» ASSIGNMENT
Every line in the entries where "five" is found should be copied.

[Records excerpted from a collection]

..........

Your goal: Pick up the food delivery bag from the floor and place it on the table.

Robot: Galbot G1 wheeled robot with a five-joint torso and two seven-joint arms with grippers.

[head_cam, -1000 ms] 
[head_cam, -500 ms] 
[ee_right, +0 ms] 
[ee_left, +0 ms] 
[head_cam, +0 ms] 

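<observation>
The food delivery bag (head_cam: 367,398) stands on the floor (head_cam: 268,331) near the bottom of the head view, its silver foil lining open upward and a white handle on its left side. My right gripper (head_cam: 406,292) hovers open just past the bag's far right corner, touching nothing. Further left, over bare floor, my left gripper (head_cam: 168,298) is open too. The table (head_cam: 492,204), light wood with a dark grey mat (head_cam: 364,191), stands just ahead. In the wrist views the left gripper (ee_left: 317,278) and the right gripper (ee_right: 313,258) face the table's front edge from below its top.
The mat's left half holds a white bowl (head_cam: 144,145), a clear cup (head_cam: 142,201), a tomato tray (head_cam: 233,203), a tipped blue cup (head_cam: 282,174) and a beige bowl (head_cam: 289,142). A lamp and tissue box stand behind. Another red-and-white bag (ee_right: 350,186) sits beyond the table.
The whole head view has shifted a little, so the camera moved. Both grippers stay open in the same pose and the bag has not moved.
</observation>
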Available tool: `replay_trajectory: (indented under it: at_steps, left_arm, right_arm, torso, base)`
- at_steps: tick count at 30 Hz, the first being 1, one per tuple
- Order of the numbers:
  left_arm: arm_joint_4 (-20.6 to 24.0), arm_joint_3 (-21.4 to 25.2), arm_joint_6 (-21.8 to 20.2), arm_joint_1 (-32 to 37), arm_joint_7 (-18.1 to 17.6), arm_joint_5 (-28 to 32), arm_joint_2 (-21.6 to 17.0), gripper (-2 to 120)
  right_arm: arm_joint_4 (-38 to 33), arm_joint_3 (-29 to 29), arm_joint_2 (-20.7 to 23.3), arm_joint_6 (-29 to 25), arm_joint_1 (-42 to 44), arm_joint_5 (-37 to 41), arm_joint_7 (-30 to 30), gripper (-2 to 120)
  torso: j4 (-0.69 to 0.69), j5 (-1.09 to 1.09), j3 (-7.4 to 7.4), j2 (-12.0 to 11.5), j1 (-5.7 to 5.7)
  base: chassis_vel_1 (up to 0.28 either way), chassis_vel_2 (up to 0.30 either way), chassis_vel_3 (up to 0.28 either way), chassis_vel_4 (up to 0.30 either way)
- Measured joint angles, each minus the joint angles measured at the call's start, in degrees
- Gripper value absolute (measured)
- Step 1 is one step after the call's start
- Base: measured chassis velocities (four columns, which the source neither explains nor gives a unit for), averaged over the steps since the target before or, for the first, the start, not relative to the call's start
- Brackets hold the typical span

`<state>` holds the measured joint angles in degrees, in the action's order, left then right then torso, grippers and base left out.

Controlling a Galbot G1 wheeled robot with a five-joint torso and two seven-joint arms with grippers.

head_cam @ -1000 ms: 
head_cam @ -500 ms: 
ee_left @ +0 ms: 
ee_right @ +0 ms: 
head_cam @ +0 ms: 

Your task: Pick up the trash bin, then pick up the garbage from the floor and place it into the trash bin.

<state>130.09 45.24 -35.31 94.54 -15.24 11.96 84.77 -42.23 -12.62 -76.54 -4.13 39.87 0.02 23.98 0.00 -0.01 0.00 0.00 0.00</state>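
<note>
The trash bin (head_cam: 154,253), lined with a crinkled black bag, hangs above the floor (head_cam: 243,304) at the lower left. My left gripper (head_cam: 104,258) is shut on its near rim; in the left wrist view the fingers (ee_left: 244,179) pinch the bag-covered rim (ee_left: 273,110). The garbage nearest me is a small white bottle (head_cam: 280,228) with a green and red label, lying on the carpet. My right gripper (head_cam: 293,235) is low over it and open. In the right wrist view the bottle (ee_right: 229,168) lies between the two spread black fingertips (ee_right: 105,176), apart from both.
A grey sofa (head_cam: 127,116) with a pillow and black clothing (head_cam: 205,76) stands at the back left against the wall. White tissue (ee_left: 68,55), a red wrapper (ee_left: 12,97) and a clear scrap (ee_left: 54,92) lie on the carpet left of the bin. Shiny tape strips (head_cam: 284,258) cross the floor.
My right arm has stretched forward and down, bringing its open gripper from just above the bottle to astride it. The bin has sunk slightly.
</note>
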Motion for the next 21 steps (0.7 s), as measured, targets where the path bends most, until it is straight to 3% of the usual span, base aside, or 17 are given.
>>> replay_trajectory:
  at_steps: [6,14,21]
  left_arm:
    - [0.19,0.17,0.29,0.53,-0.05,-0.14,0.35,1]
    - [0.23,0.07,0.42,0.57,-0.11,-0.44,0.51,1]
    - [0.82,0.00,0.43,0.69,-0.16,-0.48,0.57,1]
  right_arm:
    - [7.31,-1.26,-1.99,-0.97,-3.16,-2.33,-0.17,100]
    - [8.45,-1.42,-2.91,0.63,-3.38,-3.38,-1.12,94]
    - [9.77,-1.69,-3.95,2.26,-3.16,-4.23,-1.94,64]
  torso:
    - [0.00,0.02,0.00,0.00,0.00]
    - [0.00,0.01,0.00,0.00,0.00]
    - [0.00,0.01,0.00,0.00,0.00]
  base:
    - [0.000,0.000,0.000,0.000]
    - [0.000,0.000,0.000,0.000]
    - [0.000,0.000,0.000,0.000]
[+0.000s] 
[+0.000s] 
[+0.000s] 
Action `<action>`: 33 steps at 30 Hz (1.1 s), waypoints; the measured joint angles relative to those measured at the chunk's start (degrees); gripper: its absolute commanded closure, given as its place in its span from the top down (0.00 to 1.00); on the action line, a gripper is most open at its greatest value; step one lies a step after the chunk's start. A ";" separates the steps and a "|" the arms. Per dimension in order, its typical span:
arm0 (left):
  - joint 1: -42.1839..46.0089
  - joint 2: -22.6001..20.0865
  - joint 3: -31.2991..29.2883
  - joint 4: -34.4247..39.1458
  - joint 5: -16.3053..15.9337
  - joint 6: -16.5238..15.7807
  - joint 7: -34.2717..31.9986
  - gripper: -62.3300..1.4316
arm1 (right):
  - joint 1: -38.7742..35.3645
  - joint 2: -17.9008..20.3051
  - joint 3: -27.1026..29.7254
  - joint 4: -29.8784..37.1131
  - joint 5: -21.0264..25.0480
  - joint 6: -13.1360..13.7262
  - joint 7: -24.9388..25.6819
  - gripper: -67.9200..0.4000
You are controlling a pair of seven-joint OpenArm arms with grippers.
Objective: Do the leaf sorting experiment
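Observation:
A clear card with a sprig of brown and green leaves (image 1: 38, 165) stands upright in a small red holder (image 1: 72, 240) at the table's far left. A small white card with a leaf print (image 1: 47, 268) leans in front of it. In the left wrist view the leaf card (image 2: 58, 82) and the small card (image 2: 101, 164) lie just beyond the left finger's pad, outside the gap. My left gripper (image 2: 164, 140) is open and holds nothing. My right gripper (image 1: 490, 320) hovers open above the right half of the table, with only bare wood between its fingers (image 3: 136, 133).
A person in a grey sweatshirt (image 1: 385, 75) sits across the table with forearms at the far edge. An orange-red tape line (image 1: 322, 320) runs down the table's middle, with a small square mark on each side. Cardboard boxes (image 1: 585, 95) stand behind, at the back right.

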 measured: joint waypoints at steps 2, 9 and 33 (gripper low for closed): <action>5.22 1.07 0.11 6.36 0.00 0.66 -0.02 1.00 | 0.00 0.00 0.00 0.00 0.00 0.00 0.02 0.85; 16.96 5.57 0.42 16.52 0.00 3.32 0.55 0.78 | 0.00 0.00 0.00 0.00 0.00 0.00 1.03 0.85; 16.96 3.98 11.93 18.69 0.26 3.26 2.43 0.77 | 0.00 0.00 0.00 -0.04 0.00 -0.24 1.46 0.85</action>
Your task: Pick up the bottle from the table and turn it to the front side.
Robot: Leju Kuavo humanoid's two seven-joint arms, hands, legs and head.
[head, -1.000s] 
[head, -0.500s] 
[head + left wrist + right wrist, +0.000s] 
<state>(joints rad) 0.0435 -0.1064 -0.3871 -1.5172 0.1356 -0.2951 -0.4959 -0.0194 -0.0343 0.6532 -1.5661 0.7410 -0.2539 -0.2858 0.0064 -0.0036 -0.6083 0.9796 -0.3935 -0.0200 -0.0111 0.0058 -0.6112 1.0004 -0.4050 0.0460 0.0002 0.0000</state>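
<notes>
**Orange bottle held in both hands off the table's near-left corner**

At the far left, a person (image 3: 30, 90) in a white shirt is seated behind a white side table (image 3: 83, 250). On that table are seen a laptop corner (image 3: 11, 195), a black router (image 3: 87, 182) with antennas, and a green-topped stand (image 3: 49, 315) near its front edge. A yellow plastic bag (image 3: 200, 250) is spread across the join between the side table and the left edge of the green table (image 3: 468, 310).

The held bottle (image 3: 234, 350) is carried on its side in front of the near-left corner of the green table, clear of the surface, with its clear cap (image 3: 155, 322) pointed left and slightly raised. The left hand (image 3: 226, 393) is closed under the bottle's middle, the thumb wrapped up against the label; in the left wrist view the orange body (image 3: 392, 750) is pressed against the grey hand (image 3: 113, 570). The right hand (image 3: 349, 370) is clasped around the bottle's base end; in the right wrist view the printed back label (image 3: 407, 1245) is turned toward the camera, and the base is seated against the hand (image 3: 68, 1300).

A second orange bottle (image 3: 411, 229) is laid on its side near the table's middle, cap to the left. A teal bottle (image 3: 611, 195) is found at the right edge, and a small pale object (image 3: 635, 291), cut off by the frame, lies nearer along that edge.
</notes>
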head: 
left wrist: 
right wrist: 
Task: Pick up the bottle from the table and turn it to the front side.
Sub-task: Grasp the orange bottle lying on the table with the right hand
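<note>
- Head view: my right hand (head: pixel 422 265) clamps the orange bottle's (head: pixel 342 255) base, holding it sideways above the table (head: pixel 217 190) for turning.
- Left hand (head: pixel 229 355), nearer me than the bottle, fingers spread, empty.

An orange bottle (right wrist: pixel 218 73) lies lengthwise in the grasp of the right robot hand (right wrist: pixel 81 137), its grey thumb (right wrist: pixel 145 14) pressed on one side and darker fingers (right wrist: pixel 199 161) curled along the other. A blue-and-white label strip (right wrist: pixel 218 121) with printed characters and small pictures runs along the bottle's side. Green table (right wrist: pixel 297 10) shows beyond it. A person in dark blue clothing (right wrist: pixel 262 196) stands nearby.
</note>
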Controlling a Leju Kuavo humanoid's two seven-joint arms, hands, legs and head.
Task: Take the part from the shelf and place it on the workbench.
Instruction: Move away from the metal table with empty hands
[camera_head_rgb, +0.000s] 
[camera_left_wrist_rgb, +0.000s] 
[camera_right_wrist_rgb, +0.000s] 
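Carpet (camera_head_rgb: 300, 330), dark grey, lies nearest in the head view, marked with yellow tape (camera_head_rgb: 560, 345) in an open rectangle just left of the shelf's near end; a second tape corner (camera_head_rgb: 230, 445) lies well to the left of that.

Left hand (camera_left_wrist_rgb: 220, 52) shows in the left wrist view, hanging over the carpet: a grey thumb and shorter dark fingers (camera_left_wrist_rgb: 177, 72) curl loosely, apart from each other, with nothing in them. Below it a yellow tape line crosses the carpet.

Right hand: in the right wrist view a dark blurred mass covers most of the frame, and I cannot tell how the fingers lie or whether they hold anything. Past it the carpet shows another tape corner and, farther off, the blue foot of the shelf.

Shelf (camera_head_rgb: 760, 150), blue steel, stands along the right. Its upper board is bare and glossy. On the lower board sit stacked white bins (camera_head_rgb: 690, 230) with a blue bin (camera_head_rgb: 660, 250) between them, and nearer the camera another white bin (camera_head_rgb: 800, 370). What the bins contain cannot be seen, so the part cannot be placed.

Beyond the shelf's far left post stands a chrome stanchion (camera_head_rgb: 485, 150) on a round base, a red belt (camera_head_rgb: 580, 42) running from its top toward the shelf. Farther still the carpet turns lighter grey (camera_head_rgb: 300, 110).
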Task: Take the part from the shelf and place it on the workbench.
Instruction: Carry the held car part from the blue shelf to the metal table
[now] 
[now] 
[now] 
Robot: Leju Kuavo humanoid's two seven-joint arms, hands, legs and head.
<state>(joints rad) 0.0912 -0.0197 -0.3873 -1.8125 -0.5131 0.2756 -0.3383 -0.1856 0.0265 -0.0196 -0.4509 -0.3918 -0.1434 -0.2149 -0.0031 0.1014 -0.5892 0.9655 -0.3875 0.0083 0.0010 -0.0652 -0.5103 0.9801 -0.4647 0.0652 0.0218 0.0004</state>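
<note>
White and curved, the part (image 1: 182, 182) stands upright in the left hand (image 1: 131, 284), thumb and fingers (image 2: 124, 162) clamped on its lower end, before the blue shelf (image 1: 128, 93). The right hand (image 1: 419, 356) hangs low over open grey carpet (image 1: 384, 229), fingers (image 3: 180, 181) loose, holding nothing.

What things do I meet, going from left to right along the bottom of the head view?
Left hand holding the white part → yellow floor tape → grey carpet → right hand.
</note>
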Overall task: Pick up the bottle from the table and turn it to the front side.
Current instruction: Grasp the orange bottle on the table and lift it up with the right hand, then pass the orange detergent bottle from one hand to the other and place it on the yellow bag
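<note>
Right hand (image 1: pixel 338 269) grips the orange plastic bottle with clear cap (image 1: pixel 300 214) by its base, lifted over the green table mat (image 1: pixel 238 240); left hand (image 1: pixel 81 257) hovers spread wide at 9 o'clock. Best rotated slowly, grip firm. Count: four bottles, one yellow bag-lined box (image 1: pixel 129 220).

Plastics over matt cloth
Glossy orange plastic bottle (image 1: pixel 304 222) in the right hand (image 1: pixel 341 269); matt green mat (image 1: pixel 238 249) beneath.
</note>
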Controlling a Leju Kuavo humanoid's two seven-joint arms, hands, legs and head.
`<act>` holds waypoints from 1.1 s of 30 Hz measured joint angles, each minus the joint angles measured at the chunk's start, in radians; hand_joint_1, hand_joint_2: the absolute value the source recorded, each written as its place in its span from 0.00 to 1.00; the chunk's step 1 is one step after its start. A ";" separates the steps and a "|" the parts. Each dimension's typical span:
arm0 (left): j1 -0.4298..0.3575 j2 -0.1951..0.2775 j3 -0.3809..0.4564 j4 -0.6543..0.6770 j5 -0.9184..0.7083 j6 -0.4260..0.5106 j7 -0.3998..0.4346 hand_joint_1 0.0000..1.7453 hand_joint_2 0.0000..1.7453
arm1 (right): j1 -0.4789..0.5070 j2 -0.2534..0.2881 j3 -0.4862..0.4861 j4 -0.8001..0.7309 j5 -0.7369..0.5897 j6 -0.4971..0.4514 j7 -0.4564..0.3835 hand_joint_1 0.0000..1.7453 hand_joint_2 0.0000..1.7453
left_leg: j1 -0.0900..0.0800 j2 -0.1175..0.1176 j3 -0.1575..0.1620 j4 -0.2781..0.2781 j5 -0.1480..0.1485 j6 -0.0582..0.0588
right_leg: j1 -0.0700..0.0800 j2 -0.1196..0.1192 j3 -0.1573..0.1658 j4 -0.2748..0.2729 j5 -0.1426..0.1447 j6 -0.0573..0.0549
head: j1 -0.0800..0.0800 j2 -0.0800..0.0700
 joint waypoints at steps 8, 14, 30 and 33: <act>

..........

» RESPONSE BOX
Robot: Galbot G1 wheeled robot with a five-joint torso and two seven-joint arms with grippers.
Controlling a Galbot G1 wheeled robot with a five-joint torso and two seven-joint arms with grippers.

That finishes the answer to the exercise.